WHAT TO WORK ON: Please keep to the lines below from the one with "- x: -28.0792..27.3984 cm" through the one with "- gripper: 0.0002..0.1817", and restate them word for word, ends included.

Records from a dataset:

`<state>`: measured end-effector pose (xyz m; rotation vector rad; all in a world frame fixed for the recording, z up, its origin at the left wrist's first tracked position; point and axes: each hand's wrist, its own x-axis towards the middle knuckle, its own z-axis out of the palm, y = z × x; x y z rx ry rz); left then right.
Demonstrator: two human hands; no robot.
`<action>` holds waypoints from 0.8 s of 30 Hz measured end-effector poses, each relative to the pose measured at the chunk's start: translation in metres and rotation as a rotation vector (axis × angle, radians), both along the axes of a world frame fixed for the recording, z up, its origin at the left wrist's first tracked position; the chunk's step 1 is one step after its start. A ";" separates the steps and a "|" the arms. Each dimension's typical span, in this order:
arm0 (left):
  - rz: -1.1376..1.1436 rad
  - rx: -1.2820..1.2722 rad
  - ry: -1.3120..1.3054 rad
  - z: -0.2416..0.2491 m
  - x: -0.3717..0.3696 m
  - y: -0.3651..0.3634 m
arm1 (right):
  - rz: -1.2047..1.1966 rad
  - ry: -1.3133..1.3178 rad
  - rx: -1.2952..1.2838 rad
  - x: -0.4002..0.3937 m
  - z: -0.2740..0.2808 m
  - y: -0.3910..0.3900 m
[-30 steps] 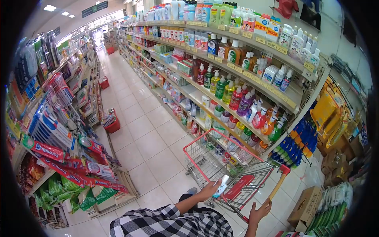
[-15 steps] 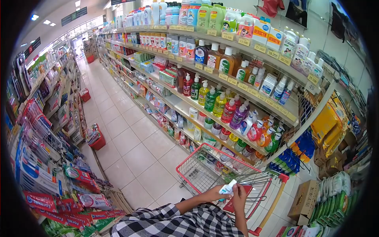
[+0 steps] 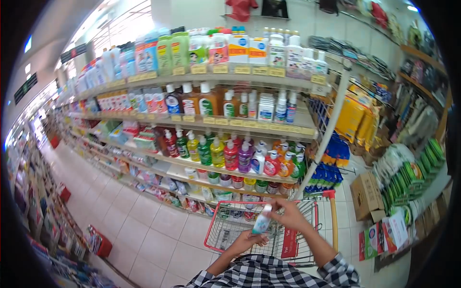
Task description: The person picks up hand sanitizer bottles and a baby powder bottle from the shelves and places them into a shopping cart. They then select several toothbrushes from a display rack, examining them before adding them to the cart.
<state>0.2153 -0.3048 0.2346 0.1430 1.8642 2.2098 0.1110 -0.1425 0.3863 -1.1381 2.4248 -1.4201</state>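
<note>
Above the shopping cart [image 3: 211, 229], I hold a small white bottle [image 3: 261, 222] with a teal-green label and a pale cap, tilted slightly. My left hand [image 3: 246, 242] is closed around its lower end. At the upper end, the fingers of my right hand [image 3: 289, 216] are closed at the cap and the side of the bottle. The label is too small to read. Beneath my hands, the cart's wire basket has a red panel [image 3: 289, 243] near its handle [image 3: 334, 225].
Shelves ahead carry several colourful pump bottles [image 3: 217, 152], with antiseptic-like bottles [image 3: 206, 101] above them. A cardboard box [image 3: 367, 196] stands on the floor at right. Red baskets [image 3: 98, 241] line the left aisle, whose tiled floor [image 3: 144, 211] runs back.
My view has turned right, bringing the shelf more squarely in front. Both hands still hold the bottle, which now shows more of its length, and my right forearm reaches in from the right.
</note>
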 end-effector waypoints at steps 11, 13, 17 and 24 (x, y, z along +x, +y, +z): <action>0.245 0.063 -0.093 -0.029 0.038 -0.035 | -0.473 0.872 -0.126 -0.150 0.325 0.037; 0.281 0.037 -0.103 -0.040 0.049 -0.043 | -0.524 0.932 -0.131 -0.179 0.352 0.036; 0.409 0.007 -0.159 -0.052 0.073 -0.059 | -0.758 1.005 -0.042 -0.217 0.377 0.028; 0.636 0.029 -0.233 -0.081 0.115 -0.084 | -0.927 1.014 0.189 -0.245 0.388 0.021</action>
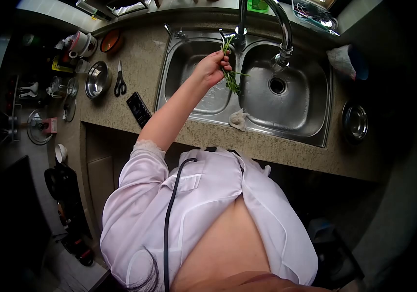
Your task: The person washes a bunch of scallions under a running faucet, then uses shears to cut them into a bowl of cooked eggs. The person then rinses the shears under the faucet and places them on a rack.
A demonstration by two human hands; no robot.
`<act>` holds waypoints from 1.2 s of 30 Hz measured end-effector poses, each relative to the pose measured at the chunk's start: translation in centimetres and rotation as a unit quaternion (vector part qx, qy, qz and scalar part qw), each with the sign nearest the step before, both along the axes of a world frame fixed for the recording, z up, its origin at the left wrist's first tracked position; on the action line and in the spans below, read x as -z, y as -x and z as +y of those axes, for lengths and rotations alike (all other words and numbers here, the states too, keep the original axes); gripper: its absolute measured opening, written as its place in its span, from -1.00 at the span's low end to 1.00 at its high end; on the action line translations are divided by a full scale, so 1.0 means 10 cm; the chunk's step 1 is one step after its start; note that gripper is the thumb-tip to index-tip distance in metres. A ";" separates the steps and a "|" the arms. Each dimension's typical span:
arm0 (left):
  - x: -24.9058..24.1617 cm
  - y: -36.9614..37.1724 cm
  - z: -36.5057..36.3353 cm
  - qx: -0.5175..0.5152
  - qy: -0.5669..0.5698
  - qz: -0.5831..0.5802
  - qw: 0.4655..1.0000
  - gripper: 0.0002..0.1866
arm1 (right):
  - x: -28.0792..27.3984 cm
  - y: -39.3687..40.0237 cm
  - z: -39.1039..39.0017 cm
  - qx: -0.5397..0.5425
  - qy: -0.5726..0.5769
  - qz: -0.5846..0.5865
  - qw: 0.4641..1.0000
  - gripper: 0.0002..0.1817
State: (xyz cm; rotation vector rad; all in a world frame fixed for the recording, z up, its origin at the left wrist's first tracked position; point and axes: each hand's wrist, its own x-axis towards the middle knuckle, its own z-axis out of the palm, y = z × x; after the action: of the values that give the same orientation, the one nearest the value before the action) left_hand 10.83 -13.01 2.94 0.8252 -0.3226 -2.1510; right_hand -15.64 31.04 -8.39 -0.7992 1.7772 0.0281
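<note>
My left hand is closed around a small bunch of green leafy herbs, held over the divider between the two sink bowls. Stems stick out above the fist, and leaves hang below it. Under the hand lies the left bowl of the steel sink; to its right is the other bowl, with a dark drain. A curved chrome faucet reaches over that right bowl. My right hand is out of the picture.
A crumpled white cloth lies on the sink's front rim. Left on the counter are a phone, scissors, a steel bowl and an orange bowl. A metal dish sits right of the sink.
</note>
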 end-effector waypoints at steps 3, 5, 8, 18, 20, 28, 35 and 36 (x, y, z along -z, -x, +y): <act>0.02 0.02 0.10 -0.017 -0.016 0.001 1.000 -0.84 | 0.05 0.01 0.01 -0.013 -0.003 -0.004 1.000 -0.82; 0.04 0.03 0.21 -0.023 -0.018 0.005 1.000 -0.84 | 0.11 0.03 0.02 -0.031 -0.006 -0.008 0.999 -0.81; 0.15 0.05 0.36 -0.033 -0.025 0.001 0.999 -0.84 | 0.21 0.07 0.04 -0.069 -0.015 -0.014 0.997 -0.81; 0.06 0.01 0.83 -0.031 -0.026 -0.013 0.999 -0.83 | 0.27 0.05 -0.04 -0.127 -0.013 -0.011 0.992 -0.81; 0.08 -0.03 0.89 -0.027 -0.021 -0.011 0.999 -0.83 | 0.26 -0.01 -0.04 -0.132 -0.007 -0.008 0.991 -0.81; -0.14 -0.49 1.39 -0.005 0.000 0.073 0.997 -0.84 | 0.13 -0.41 0.24 -0.163 0.000 0.010 0.987 -0.80; -0.38 -0.87 1.69 -0.033 0.033 0.079 0.996 -0.85 | -0.14 -0.85 0.50 -0.177 -0.025 0.021 0.984 -0.80; -0.37 -0.92 1.71 -0.041 0.031 0.070 0.996 -0.85 | -0.11 -0.86 0.51 -0.177 -0.023 0.022 0.984 -0.79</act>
State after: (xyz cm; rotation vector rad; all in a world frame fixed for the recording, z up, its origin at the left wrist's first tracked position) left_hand 20.05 4.08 6.60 0.6387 -0.2767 -2.0980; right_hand -7.01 36.16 -7.29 -1.0783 1.6498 0.3239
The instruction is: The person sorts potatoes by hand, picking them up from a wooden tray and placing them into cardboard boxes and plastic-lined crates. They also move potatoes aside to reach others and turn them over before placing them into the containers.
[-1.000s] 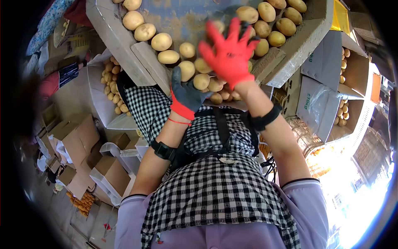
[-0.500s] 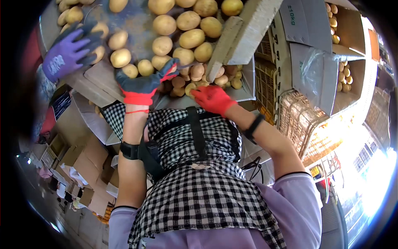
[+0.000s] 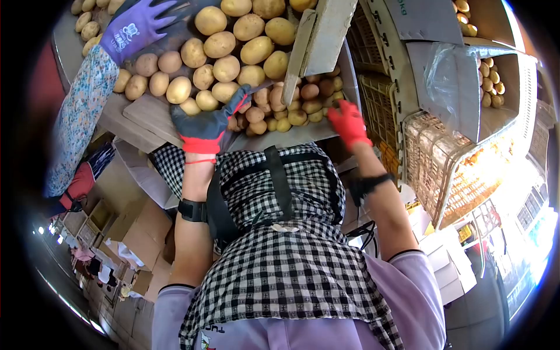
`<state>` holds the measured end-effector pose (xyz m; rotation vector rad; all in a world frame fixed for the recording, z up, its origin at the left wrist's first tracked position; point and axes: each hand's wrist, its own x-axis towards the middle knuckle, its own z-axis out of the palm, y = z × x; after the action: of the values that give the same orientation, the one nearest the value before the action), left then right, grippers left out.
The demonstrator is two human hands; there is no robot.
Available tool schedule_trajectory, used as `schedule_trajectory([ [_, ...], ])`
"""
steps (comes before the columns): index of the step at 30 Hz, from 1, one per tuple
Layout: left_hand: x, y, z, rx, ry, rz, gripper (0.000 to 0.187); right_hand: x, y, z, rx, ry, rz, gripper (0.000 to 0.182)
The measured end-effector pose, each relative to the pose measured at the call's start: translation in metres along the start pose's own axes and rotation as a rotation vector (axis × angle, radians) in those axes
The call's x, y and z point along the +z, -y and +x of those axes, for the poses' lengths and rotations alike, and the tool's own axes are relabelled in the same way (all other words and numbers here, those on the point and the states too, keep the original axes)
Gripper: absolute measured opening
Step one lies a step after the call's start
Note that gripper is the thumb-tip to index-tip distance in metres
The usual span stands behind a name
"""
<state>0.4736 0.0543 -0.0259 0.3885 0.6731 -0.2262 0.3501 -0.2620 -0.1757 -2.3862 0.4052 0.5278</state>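
Observation:
My left hand (image 3: pixel 209 121), in a red and dark grey glove, is spread at the lower edge of the sorting table (image 3: pixel 125 57). It lies beside the nearest potatoes (image 3: pixel 206 100), with nothing gripped in it. My right hand (image 3: pixel 351 123), in a red glove, is at the right wall of the cardboard box (image 3: pixel 280 137), fingers bent over its rim. Smaller potatoes (image 3: pixel 297 117) fill the box, just below the table's edge and against my apron. A slanted board (image 3: pixel 328 38) partly hides the box's far side.
At the upper left, another person's purple-gloved hand (image 3: pixel 129 32) reaches over the potatoes. To the right are yellow plastic crates (image 3: pixel 379 102), a wire-like crate (image 3: pixel 446 169) and open cartons of potatoes (image 3: pixel 493 84). Cardboard boxes (image 3: pixel 137 233) stand at the lower left.
My right hand has moved right from the small potatoes to the box's right rim. More potatoes have gathered near my left hand. The other person's hand has moved up and right.

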Motion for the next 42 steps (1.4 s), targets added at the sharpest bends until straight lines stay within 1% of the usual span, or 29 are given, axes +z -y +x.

YOUR RESPONSE:
  - x: -28.0792..27.3984 cm
  - y: -39.3687..40.0237 cm
  - z: -39.1039..39.0017 cm
  - qx: -0.5397..0.5425
  - qy: -0.5726..0.5769
  - qz: -0.5846..0.5865
  - qw: 0.4641..1.0000
  - gripper: 0.0002..0.1817

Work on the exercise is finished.